The objective of this work is to analyze which decision tree algorithm (C4.5, random forest, or random tree) is the best to predict the surface finish (Ra,0 and Ra,90) of a FDM printed part. Data mining models have been developed from a training dataset consisting of 27 instances with attributes of layer height, print temperature, flow rate, print speed, print acceleration, Ra,0 class, and Ra,90 class. These models have been tested using a dataset with 15 additional instances.

2. Materials and Methods

Figure 1 shows the different stages that constitute the methodology followed in this work: 3D printing, surface roughness measurements, data mining, models generation, models testing, and comparison between algorithms.

Figure 1.

Figure 1

Different stages that compose the methodology followed in the present work: 3D printing, surface roughness measurements, data mining, models generation, models testing, and comparison between algorithms.

2.1. 3D Printing and Surface Roughness Measurements

To carry out the present study, 27 specimens of dimensions 25.0 mm × 25.0 mm × 2.4 mm were printed, following a design of fractionated orthogonal experiments, with five factors and three levels. The parameters used and the values assigned to each level are shown in Table 1.

Table 1.

Factors and levels used in design of the experiments (DOE).

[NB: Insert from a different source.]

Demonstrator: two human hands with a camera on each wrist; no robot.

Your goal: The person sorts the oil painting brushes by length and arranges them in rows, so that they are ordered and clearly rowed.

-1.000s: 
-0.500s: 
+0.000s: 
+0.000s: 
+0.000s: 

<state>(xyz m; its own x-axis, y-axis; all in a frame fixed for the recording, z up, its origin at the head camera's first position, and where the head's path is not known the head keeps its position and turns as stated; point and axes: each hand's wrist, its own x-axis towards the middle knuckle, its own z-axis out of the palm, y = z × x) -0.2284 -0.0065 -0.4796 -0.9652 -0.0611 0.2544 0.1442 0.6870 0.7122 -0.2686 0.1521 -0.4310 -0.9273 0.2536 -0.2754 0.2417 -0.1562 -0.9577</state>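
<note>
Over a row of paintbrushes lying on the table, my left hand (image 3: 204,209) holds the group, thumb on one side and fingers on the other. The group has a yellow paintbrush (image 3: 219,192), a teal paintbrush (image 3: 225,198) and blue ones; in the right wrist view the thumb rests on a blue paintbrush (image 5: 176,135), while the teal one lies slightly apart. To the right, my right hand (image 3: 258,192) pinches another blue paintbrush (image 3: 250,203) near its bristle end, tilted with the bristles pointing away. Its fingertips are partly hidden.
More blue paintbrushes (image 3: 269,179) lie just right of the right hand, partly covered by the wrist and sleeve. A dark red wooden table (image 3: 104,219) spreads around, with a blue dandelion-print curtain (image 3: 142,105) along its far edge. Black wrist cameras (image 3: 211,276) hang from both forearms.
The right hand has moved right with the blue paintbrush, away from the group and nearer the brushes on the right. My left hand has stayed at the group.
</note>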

Print Parameter Level 1 Level 2 Level 3
Layer height (LH), mm 0.16 0.20 0.24
Temperature (T), °C 240 245 250
Print speed (PS), mm/s 40 50 60
Print acceleration (PA), mm/s2 500 1000 1500
Flow rate (F), % 90 100 110

The specimens were designed using SolidWorks software. The selection of values for print parameters and numerical code (NC) generation was done using CURA software. The specimens were manufactured using an Ender 3 printer, with a diameter nozzle equal to 0.4 mm.

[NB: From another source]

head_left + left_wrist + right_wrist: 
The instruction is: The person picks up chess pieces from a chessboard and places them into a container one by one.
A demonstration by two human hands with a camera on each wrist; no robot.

The polyethylene terephthalate glycol (PETG) filament was supplied by Smart Materials 3D (Smart Materials 3D, Alcalá la Real, Spain). Although there are not many published works on PETG, it is a filament increasingly used in the industry, having mechanical characteristics similar to ABS but printed with the ease of a PLA [21].

Once printed, the roughness of the specimens was measured using a Mitutoyo perthometer model SJ-201 (Mitutoyo, Kawasaki, Japan). Five measurements were made in each specimen and direction, 0° and 90°, as seen in Figure 2. The representative value was calculated as the arithmetic mean of the five measurements. The resulting values are shown in Table 2.

Figure 2.

Figure 2

Measurement of surface roughness in the direction parallel to the direction of extrusion (a) and in the direction perpendicular to the direction of extrusion (b).

Table 2.

Training dataset: design of experiment (L27), according to Taguchi method: layer height (LH), print temperature (T), print speed (PS), print acceleration (PA), and flow rate (F).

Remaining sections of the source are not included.